What you should do → Your answer should show every line of the material below that includes "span".

-------- Data for the task --------

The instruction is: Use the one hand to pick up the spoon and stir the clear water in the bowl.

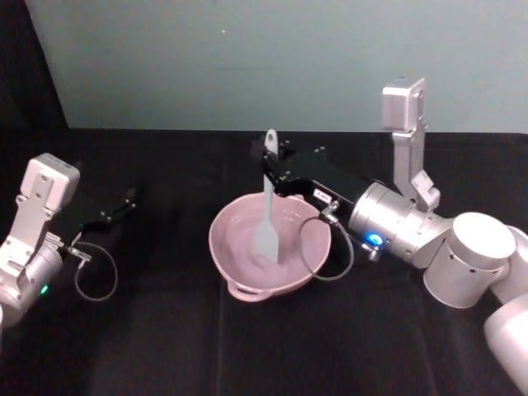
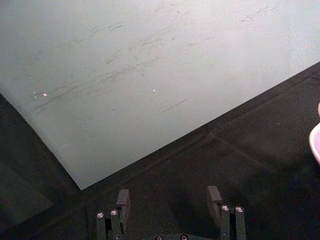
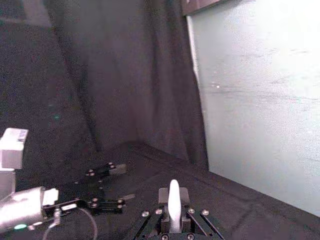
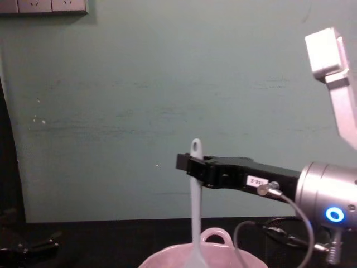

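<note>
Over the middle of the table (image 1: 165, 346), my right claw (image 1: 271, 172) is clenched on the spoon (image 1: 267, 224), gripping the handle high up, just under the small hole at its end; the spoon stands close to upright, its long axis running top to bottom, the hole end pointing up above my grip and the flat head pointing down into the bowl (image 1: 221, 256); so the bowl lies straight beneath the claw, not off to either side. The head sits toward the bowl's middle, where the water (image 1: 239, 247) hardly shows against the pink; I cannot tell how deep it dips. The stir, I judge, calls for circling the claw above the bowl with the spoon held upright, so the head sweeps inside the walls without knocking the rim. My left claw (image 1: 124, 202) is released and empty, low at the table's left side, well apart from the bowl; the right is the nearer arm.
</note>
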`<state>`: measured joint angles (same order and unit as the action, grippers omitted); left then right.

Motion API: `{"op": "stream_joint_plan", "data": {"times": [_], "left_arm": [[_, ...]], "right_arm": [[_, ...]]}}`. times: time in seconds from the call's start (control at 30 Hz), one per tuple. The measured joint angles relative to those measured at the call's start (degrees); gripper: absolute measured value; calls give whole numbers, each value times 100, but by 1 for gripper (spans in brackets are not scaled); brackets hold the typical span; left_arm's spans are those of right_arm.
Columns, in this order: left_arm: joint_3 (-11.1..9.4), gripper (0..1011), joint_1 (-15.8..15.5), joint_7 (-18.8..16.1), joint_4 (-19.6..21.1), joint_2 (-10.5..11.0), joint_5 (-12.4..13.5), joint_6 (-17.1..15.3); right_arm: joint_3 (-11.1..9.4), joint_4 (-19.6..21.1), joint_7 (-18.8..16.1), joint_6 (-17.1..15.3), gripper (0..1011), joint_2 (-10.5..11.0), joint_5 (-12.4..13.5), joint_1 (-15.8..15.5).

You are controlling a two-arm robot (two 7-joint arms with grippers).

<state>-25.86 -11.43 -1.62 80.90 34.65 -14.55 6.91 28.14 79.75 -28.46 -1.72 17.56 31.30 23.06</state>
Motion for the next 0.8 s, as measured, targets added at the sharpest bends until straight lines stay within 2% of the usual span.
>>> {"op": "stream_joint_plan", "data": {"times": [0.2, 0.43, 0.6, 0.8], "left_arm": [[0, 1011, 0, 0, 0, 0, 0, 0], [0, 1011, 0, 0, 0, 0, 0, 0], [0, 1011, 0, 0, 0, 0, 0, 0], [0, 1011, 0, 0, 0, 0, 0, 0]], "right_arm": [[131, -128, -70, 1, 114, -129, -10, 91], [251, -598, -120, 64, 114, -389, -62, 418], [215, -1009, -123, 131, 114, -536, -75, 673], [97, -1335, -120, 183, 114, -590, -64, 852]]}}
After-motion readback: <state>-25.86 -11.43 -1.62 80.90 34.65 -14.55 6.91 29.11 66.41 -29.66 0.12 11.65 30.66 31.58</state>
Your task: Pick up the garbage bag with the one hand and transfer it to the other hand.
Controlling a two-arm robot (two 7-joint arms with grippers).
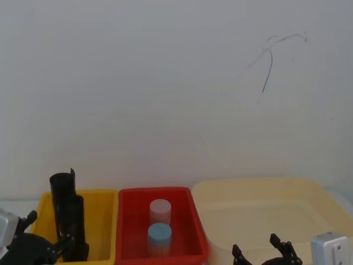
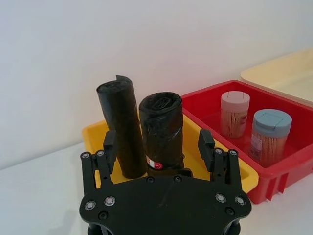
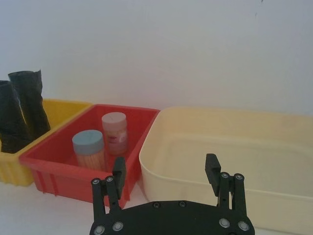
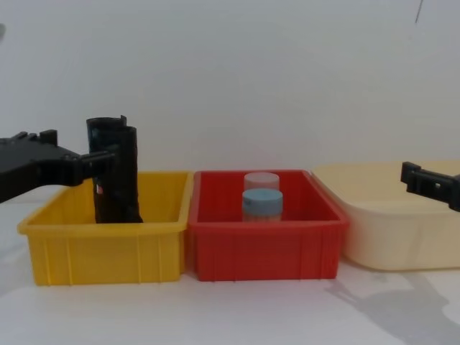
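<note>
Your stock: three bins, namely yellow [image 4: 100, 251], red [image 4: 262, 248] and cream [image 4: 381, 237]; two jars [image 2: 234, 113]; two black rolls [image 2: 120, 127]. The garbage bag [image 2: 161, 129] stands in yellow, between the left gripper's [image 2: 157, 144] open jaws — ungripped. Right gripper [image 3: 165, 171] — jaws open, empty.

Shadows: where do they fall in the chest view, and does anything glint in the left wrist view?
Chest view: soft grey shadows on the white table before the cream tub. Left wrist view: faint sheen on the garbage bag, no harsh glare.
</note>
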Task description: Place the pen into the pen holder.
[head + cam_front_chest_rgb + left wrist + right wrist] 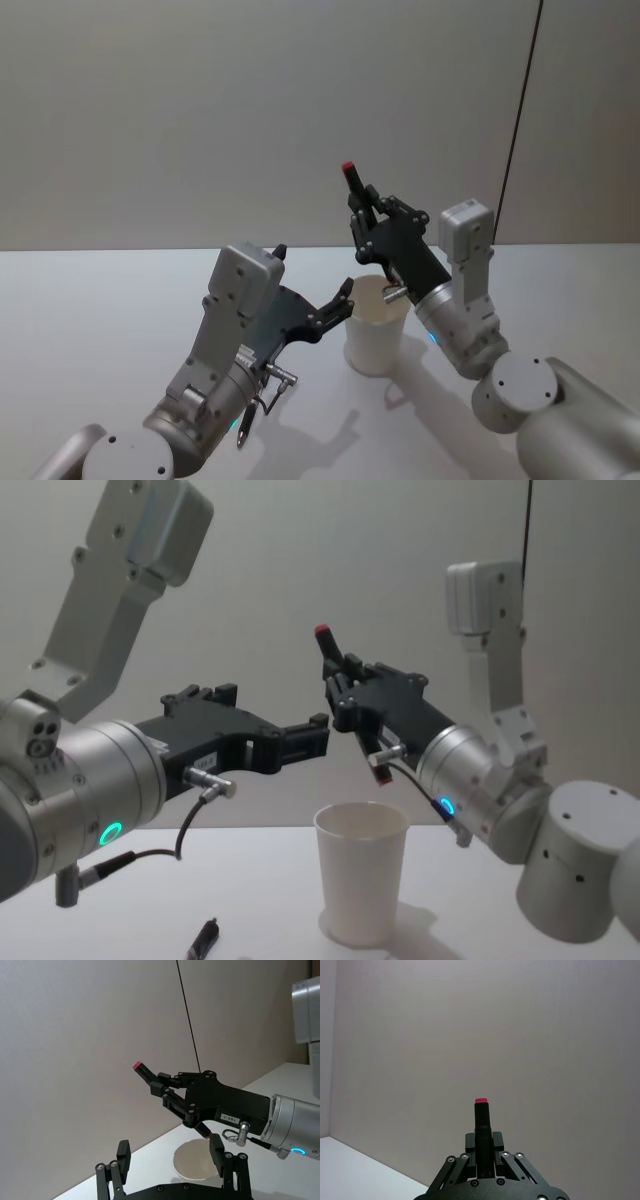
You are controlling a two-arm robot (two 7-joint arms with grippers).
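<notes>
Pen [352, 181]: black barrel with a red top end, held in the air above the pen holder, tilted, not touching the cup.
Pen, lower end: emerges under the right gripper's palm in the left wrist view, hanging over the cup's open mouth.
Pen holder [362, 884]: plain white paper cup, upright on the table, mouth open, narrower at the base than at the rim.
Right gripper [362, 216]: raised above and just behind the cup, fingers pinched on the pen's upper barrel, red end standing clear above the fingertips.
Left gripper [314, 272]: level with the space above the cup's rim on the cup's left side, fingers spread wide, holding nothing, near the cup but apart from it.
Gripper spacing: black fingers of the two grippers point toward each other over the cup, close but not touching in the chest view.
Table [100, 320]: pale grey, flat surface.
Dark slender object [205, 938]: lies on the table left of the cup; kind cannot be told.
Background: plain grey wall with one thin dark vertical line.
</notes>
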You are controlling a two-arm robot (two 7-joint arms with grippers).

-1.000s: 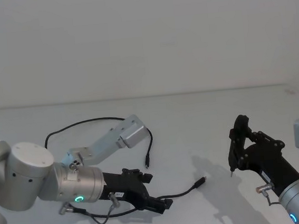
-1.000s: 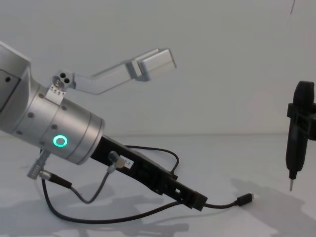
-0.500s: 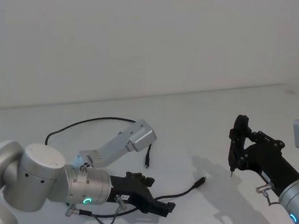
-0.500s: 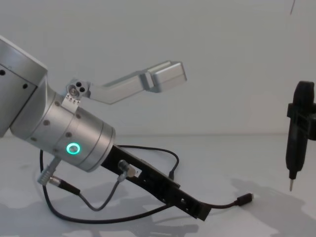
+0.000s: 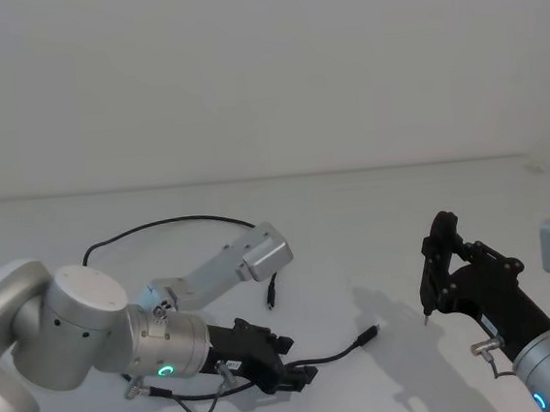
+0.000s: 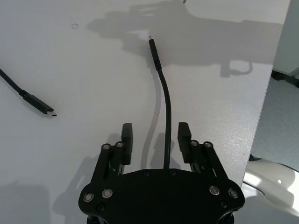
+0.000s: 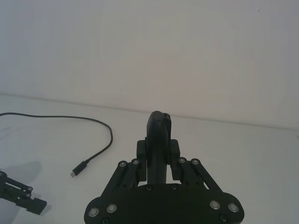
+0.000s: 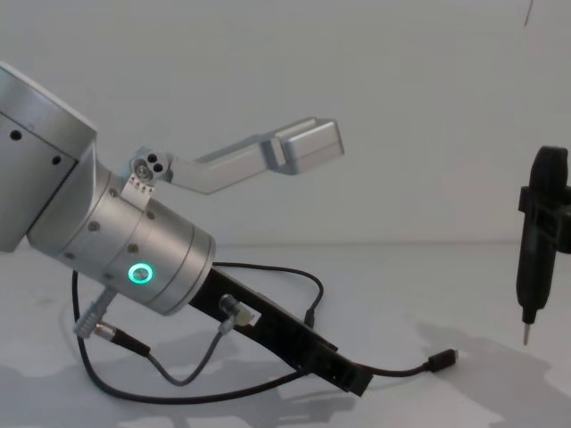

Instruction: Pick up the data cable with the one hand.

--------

Written answer →
Motion API: `{"op": "stream_joint_plan", "data": {"times": [_], "left_arm": [[_, ...]], "right_arm": [[_, ...]]}}`. times: time in seconds from the call's start (control at 30 Hz), one per tuple. The measured joint angles relative to those measured at the call's start (degrees); gripper: absolute measured value; calls give whole numbers, each value times 100, but by 1 for gripper (spans in brackets are not scaled); brackets hold the typical span; left_arm's spans are those of right_arm.
Motion for the next 0.8 s, as measured, targets added at the sharpest bends until straight lines stay within 2% of the usual span.

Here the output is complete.